How fair is that to legitimate small businesses for which AirBnB is basically is (other than a modern version of advertising) but without the expenses of a business?



> Following the taoist farmer's story, I'm not sure what is good or bad for this kind of change.
> 
> 
> 
> ...


 ... we shall see. Thus far, there're more cons (95%) than pros (5%?) with AirBnB. The pros are only there to benefit a few.


----------



## bgc_fan (Apr 5, 2009)

MrBlackhill said:


> I rented many places on AirBnB where students where renting a room to help them pay their studies. I rented places where elders had no visits from their family and were so happy to talk with their visitors. I rented places where the owners were having difficult times trying to pay for the illness of a family member. I rented places where a mother was having a hard time to make through it financially after a separation. I rented places where the owners were so proud of their cities and helped me discover all its secrets and I enjoyed so much more my stay in that city.
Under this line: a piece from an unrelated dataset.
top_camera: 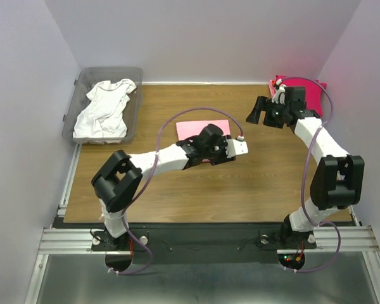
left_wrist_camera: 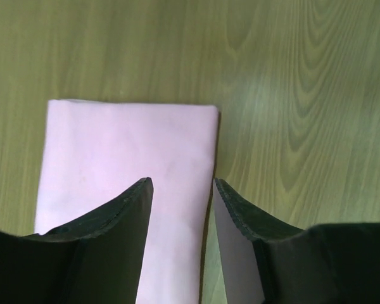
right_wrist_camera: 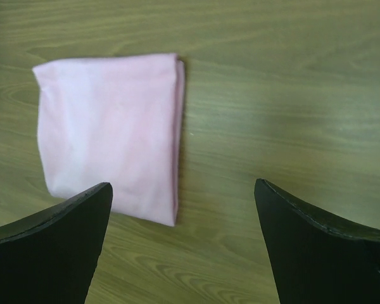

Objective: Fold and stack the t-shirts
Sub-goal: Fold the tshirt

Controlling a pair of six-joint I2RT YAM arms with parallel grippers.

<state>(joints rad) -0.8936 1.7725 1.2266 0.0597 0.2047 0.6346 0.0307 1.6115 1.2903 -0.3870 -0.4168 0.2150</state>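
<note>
A light pink t-shirt [top_camera: 199, 128], folded into a flat rectangle, lies on the wooden table at mid-back. My left gripper [top_camera: 207, 139] hovers over its near right part. In the left wrist view the jaws of the left gripper [left_wrist_camera: 182, 185] stand apart, and the pink shirt [left_wrist_camera: 126, 158] has its right edge running between them, ungripped. My right gripper [top_camera: 258, 111] is wide open at the back right, holding nothing. Its wrist view shows the right gripper [right_wrist_camera: 183, 187] with the pink shirt [right_wrist_camera: 111, 133] ahead to the left. A white t-shirt [top_camera: 104, 107] lies crumpled in the bin. A magenta folded t-shirt [top_camera: 306, 90] sits at the back right corner, partly hidden by the right arm.
The clear grey plastic bin [top_camera: 134, 75] stands at the back left corner, off the wooden table [top_camera: 253, 190]. Walls close in the back and both sides. An aluminium rail [top_camera: 209, 239] runs along the near edge by the arm bases.
</note>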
Those experiences are what AirBnB should be: an easy way to match people with BnB experiences. However, what it has become is a cover for ghost hotels. People who buy condo units for the explicit purpose of renting out on AirBnB. They provide a room and none of those experiences. Essentially, they were hotels, just like uber is a taxi service, but dressed up differently.


----------



## MrBlackhill (Jun 10, 2020)

I agree on the fact that some people will try to take advantage of new possibilities like buying a condo and then renting it on AirBnB because it can bring them more money than a standard renting. I think that's part of the process of adapting the laws and regulations to these new possibilities because AirBnB was not intended for this kind of use. It's in their name "BnB", it's intended to be a place where you are welcomed, you can sleep and you can take breakfast. Not for those owners abusing who aren't even present and just leave a code for the electronic door lock.

But the problem again is the rich people who are trying to get advantage on the new system. It's also how Canadian owners are using it. It's how our goal of making more money faster drives Canadians, Americans and other such countries to abuse of the AirBnB system and make it look bad.

AirBnB was first intended to be the same kind of system as CouchSurfing, but renting a full bedroom. There's no abuse in CouchSurfing because who would rent a couch in an empty unit to pay his mortgage?

When I rented a bedroom that was helping students to pay their bills, it was in their own apartment. One of their friends was away so they just rented the bedroom on AirBnB. The other student was actually living with her elder mother in a small 2-bedroom apartment. When a bedroom was reserved for her AirBnB, she was sleeping on the couch so that her bedroom was available for AirBnB. It was only a few dollars, but it was helping her paying her studies and taking care of her mother.

And yes there are people out there in their 70s who knows how to use technology like AirBnB. He was living in the countryside, his wife had passed out, his children either moved to big cities or even other countries, but he enjoyed his place but felt a bit lonely.


----------



## nathan79 (Feb 21, 2011)

It was supposed to be just renting out a spare room in your house, but it's been completely perverted from its original purpose. It's hurting low income people the most because it removes housing supply that could otherwise be put on the rental market. There was a huge influx of these "fully furnished" former Airbnbs that suddenly appeared for rent during COVID-19. Some of them even proudly proclaimed they used to be Airbnbs... lol.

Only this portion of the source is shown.